その後収穫体験を含めた畑ツアーに参加。スタッフの説明を聞きつつ、土に触って
見たり、実際に収穫したりと、新鮮な時間を過ごしました。どんなことにも言え
ますが、間接的に見た、聞いたことを元に話をしたり判断したりすることと、実際に
触れた状態で動くこととでは大きな違いがあります。それは以前にも触れましたが、
大事なことをメールで済ませようとしたり、多忙を理由に電話で済ませようとしたり、
何かと「自分が楽な方法」で事を済ませることにも似ている気がします。○○が苦手
だからとか、独自のルールで自分からは動かないなど、些細なことで決めつけて
しまう傾向が強いと感じています。便利な世の中になった反面、幼稚になってきた
部分も多く、口で言っていることと実際にやっていることの違いが大きすぎると
感じることも。「他人にわかってたまるか」という声が聞こえてきそうですが、
逆に「じゃあ自分自身でそこは偽りなくわかっているんですね」と聞き返したい。
それだけ多くの人は、他人に対する言葉と自分自身で解釈する内容が大きく
異なっているのです。かつてわたしもそうだったと思います。ですが、それを改める
ことはできます。
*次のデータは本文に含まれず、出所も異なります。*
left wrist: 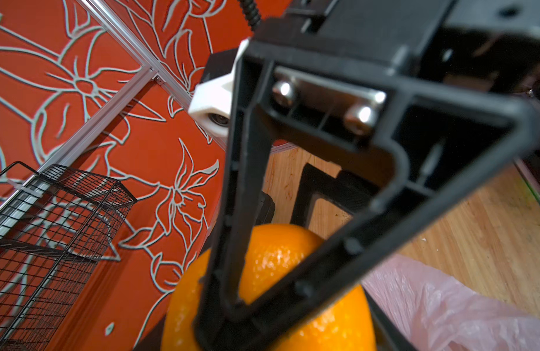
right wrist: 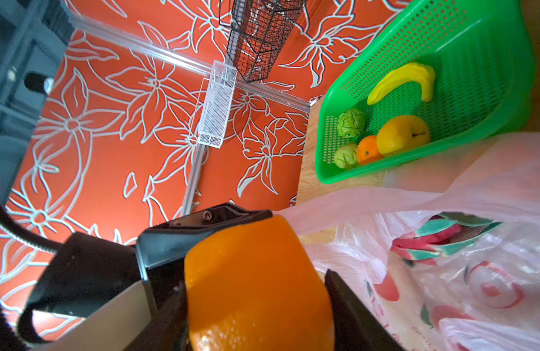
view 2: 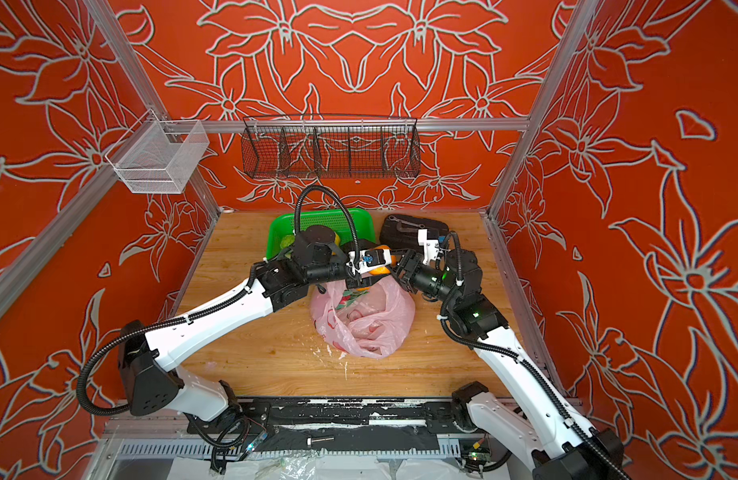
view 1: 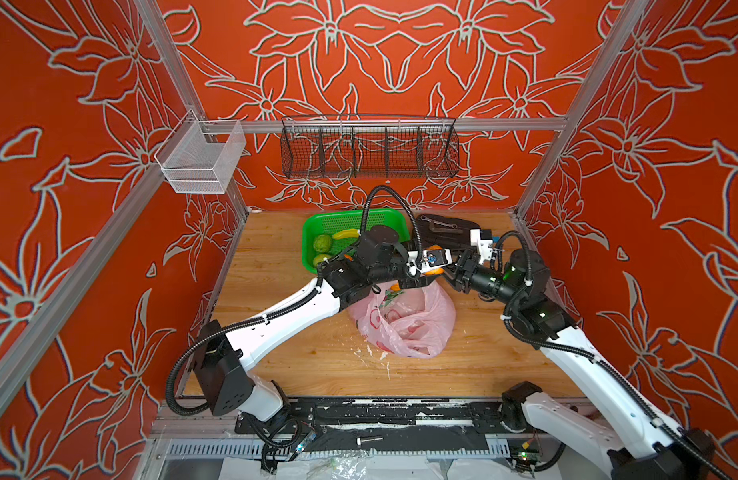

たとえ自分はそのようなことは一切やっていないと思っていたと
しても、あなたをよく知る人から見れば、それが本当か、そうでないかは、
はっきりとわかるものと思います。
自作の資料を手に。
イベントの終盤は、佐々木ファームの社長とサンマーク出版の編集者さんとの対談を
含めたトークライブが行われ、個人的に佐々木ファームが展開している
「ありがとう農法」は「ガラクタ整理」に共通するものを持っていると感じました。
とても大きい「可能性の種」を収穫できたと感じ、全員の愛がこもった会場を後に
しました。
イベントの名前にもなっている「大地」。
実は既にこの世から「お引越し」をしてしまったお子さんの名前です。
彼の存在が、佐々木ファームを大きく展開させました。
イベント会場には、社長夫妻が済む家があるのですが、なんとなく、その家の2階の窓から、大地君が楽しそうに眺めていたような気がしました。